14.3 In case a supplier repeatedly violates laws despite according notes, and if he cannot give proof of remediation to the greatest possible extend and if he has not taken suitable measures for future prevention of such violation, we reserve the right to withdraw from existing contracts or cancel the contracts with immediate effect. 15. Force Majeure
15.1 Force majeure, operational disturbances without negligence, unrest, authoritative measures or other unavoidable events relieve us from the obligation to timely acceptance for the duration of the event. Notwithstanding any other rights, we have the right to withdraw from the contract or parts thereof during such events and until two weeks after the event, insofar as these events are not insignificant and our demand decreases dramatically due to other ways of procurement.

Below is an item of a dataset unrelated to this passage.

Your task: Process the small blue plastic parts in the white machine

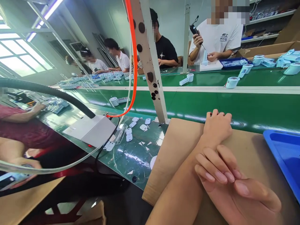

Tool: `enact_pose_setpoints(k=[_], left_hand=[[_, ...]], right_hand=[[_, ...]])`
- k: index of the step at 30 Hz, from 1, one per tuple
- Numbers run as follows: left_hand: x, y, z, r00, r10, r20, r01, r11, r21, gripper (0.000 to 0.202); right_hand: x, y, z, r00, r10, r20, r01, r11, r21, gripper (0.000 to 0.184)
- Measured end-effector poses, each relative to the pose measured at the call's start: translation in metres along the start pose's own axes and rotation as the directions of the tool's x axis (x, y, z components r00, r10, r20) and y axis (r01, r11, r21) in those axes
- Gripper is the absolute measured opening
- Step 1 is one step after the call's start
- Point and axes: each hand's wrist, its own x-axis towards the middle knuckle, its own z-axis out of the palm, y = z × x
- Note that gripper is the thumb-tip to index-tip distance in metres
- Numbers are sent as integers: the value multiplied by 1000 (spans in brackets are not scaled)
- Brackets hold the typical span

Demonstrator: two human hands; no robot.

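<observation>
My left hand [217, 125] lies at the far edge of a brown cardboard sheet [174, 147], next to the green conveyor belt [246, 109]. Its fingers are curled down, with a ring on one of them, and I see nothing in them. My left forearm crosses the cardboard from the bottom middle. On that forearm, by the wrist, rests my right hand [234, 182]. Its fingers are bent back on themselves with the nails showing, and they hold nothing.
A blue tray [284, 156] sits at the right edge of the cardboard. Small white plastic parts [136, 128] lie on the green table beside a grey box [90, 129] with a black hose and an orange tube [134, 62]. A metal post [152, 72] rises ahead. Co-workers sit along the belt.
</observation>
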Motion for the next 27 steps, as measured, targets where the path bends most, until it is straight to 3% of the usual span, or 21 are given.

15.2 These regulations are also valid for labour disputes.
16. Choice of Law and Jurisdiction
16.1 Sole jurisdiction is the Federal Republic of Germany excluding its international civil law, if it refers to any other legal system. The application of the United Nations Convention for the International Sale of Goods (C.I.S.G.) and any other bilateral or multilateral agreements for the standardisation of international sales are excluded.
16.2 All conflicts arising from the business relationship with the supplier, particularly in relation with contracts, shall be settled in the jurisdiction of our business location. However, we have the right to sue the supplier at any other general or specialised court.
17. Final Clause
17.1 If any one regulation of these conditions and any further agreements become invalid or not applicable, the overall validity of these conditions remains intact. The parties to the contract must replace any invalid or un-applicable regulation with a regulation that is similar in economic success.
17.2 The same is applicable for any regulative gap.